§ ACTION ITEM:
In the data below, find each line containing the string "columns" and return it.

§ LISTED ENTRIES:
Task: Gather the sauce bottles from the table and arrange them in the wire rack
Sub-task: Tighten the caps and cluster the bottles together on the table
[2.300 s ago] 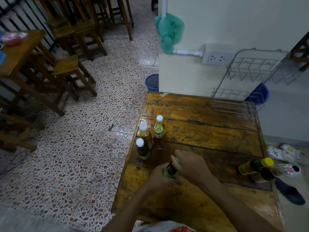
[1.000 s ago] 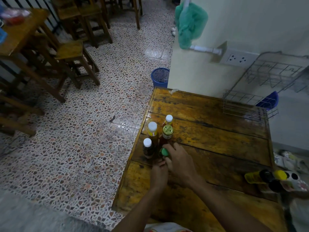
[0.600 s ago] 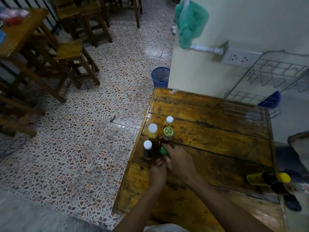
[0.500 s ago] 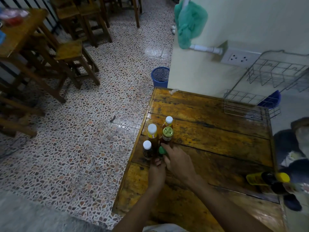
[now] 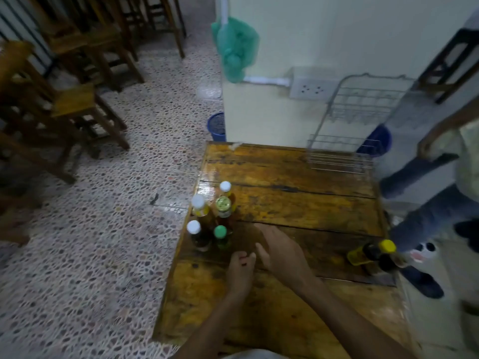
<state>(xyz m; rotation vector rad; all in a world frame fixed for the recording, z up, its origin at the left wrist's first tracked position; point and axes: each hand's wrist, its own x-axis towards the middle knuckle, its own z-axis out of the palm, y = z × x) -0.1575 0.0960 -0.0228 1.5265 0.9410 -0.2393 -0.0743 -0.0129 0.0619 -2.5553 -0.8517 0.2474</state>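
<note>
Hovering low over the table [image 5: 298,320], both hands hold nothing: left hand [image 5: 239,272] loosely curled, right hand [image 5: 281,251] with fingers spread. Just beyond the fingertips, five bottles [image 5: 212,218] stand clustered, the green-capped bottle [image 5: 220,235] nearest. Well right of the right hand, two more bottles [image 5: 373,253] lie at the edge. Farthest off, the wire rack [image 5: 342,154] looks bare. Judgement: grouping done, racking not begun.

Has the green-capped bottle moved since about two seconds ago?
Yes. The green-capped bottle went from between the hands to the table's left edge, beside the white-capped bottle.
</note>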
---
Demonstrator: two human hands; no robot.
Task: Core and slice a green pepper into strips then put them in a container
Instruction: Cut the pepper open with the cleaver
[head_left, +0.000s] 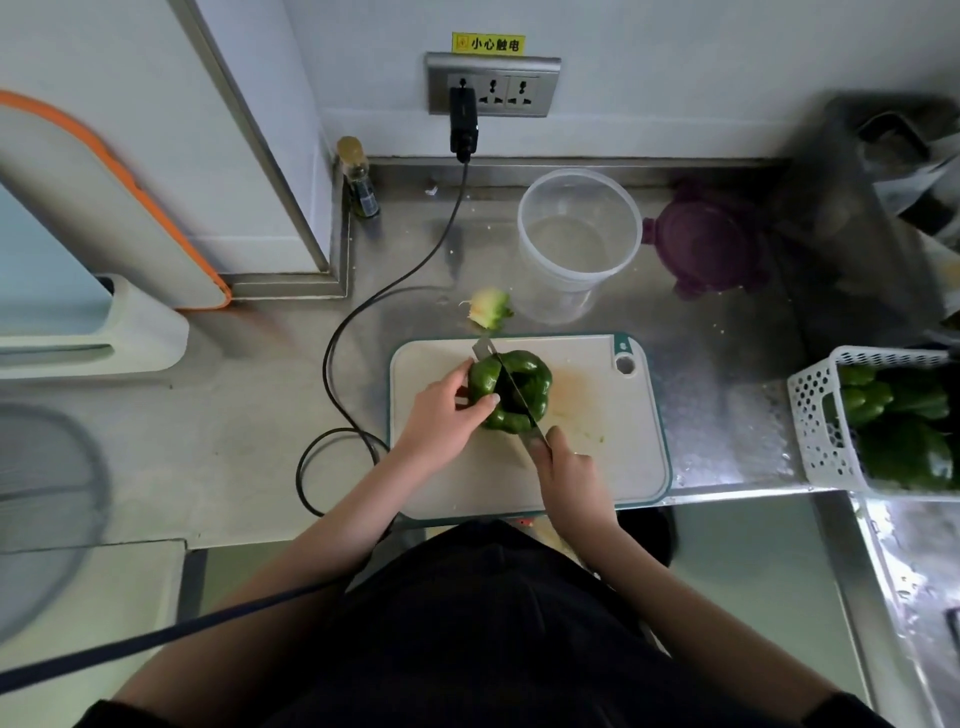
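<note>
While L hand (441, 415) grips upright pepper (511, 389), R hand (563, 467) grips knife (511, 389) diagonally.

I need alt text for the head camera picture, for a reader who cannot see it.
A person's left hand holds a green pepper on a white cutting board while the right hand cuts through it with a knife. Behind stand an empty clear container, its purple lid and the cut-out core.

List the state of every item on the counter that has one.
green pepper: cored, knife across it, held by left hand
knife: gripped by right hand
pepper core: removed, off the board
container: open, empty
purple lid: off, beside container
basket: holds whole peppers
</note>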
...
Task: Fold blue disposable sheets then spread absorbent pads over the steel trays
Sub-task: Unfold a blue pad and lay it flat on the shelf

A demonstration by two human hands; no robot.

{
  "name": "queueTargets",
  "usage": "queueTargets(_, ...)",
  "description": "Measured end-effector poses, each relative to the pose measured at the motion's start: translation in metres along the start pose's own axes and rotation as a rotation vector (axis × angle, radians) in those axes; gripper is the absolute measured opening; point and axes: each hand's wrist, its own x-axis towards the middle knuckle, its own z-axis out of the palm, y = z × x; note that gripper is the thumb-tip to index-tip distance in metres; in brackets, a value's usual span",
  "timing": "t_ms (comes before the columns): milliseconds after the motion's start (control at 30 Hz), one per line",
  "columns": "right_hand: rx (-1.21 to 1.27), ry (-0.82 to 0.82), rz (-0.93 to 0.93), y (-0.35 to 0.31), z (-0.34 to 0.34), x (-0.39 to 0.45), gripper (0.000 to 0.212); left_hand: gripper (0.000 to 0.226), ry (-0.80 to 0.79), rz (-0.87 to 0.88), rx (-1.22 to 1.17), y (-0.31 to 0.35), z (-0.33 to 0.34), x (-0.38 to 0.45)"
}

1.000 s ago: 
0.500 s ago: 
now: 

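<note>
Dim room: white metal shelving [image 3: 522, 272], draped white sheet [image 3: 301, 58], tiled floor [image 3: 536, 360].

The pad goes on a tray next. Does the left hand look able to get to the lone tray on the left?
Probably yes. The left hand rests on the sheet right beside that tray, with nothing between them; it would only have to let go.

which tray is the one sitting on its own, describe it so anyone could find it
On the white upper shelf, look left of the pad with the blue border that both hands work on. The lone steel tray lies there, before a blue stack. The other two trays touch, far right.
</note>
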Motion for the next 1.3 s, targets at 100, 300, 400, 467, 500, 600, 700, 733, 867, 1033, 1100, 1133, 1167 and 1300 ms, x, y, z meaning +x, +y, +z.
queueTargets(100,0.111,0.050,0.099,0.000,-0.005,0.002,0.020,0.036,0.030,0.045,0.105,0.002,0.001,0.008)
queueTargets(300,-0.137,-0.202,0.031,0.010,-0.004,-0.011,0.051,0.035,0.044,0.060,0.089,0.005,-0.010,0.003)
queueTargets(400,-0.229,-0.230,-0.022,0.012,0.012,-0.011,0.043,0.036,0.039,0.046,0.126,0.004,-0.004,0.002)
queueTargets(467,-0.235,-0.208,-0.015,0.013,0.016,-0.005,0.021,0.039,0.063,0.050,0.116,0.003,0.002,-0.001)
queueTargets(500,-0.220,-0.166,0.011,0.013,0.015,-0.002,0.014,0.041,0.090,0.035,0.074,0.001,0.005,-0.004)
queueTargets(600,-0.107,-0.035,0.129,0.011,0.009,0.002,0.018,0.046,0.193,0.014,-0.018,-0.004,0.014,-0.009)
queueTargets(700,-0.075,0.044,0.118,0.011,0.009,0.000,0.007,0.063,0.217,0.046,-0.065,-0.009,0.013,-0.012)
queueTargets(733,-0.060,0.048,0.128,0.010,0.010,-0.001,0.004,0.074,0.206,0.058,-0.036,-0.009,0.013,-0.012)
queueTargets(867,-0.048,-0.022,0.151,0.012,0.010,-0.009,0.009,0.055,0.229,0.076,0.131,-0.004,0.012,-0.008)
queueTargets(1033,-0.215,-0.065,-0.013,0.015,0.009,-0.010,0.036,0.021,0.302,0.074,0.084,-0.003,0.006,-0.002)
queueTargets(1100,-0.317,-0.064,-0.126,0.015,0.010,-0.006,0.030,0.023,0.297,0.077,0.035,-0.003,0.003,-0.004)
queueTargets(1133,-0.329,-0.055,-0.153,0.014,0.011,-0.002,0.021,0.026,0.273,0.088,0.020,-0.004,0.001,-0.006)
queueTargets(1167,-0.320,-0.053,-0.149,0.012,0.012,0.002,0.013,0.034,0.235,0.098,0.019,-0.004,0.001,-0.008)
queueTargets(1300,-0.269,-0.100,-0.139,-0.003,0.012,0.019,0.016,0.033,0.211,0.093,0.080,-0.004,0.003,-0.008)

§ YOUR SOLUTION:
  "timing": "t_ms (comes before the columns): milliseconds after the motion's start (control at 30 Hz), one per line",
  "columns": "right_hand: rx (-1.21 to 1.27), ry (-0.82 to 0.82), rz (-0.93 to 0.93), y (-0.35 to 0.31), z (-0.34 to 0.34), x (-0.39 to 0.45), gripper (0.000 to 0.212); left_hand: gripper (0.000 to 0.226), ry (-0.80 to 0.79), rz (-0.87 to 0.88), rx (-1.22 to 1.17), y (-0.31 to 0.35), z (-0.33 to 0.34), x (-0.38 to 0.45)"

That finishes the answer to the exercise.